**Problem requirements:**
Take the lines below between the one holding "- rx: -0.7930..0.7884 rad" and the one holding "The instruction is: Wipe", inclusive, and copy them exactly. Add nothing.

(Dataset section)

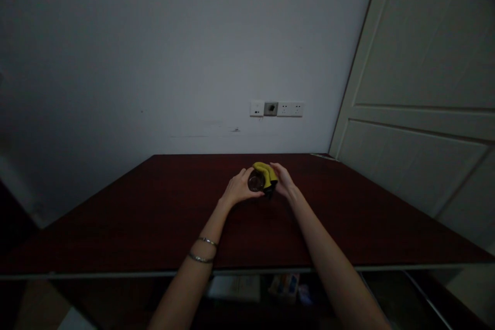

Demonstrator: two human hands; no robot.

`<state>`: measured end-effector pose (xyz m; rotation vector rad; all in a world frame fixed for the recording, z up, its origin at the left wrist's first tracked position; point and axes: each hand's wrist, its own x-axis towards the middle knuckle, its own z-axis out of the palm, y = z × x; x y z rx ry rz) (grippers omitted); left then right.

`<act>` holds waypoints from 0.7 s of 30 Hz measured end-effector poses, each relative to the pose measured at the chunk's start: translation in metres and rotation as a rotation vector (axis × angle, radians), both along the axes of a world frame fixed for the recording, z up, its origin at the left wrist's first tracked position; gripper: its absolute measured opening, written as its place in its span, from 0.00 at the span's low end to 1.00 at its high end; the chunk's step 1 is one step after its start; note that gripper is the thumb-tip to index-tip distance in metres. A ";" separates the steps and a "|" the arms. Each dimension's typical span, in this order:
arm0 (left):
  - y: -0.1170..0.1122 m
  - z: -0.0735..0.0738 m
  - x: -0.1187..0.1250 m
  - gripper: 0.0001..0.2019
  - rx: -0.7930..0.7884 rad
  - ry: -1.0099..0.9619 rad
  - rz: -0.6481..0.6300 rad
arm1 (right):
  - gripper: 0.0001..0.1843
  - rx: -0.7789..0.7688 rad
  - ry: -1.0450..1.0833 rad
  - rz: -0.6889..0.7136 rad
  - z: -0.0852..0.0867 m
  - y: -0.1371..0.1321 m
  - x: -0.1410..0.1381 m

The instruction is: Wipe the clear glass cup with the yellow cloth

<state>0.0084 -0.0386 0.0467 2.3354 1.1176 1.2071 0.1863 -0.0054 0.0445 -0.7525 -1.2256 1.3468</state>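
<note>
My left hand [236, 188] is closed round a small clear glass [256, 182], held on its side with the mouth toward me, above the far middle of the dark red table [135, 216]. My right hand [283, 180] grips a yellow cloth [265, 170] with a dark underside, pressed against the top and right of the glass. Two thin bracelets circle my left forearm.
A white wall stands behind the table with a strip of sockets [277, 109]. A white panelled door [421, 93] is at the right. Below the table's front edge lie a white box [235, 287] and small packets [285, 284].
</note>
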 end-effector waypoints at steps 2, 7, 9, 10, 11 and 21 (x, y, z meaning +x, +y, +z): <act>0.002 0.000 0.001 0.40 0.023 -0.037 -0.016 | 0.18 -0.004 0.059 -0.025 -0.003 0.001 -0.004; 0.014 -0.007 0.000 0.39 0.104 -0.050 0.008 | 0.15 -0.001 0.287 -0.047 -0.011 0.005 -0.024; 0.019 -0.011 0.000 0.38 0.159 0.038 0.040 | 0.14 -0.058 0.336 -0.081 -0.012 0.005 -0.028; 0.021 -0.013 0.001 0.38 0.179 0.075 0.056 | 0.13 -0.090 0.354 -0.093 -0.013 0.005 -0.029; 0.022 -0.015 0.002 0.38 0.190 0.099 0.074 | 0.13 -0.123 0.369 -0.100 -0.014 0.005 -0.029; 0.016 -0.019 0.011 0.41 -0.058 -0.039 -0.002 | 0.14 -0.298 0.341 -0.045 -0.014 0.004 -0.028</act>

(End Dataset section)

**Problem solution:**
  - rx: -0.7930..0.7884 rad
  - ry: -1.0099..0.9619 rad
  - rz: -0.6481..0.6300 rad
arm1 (right):
  - gripper: 0.0001..0.1843
  - rx: -0.7789..0.7688 rad
  - ry: -1.0450..1.0833 rad
  - rz: -0.6889..0.7136 rad
  - z: -0.0852..0.0867 m
  - y: -0.1371..0.1321 m
  - x: -0.1410..0.1381 m

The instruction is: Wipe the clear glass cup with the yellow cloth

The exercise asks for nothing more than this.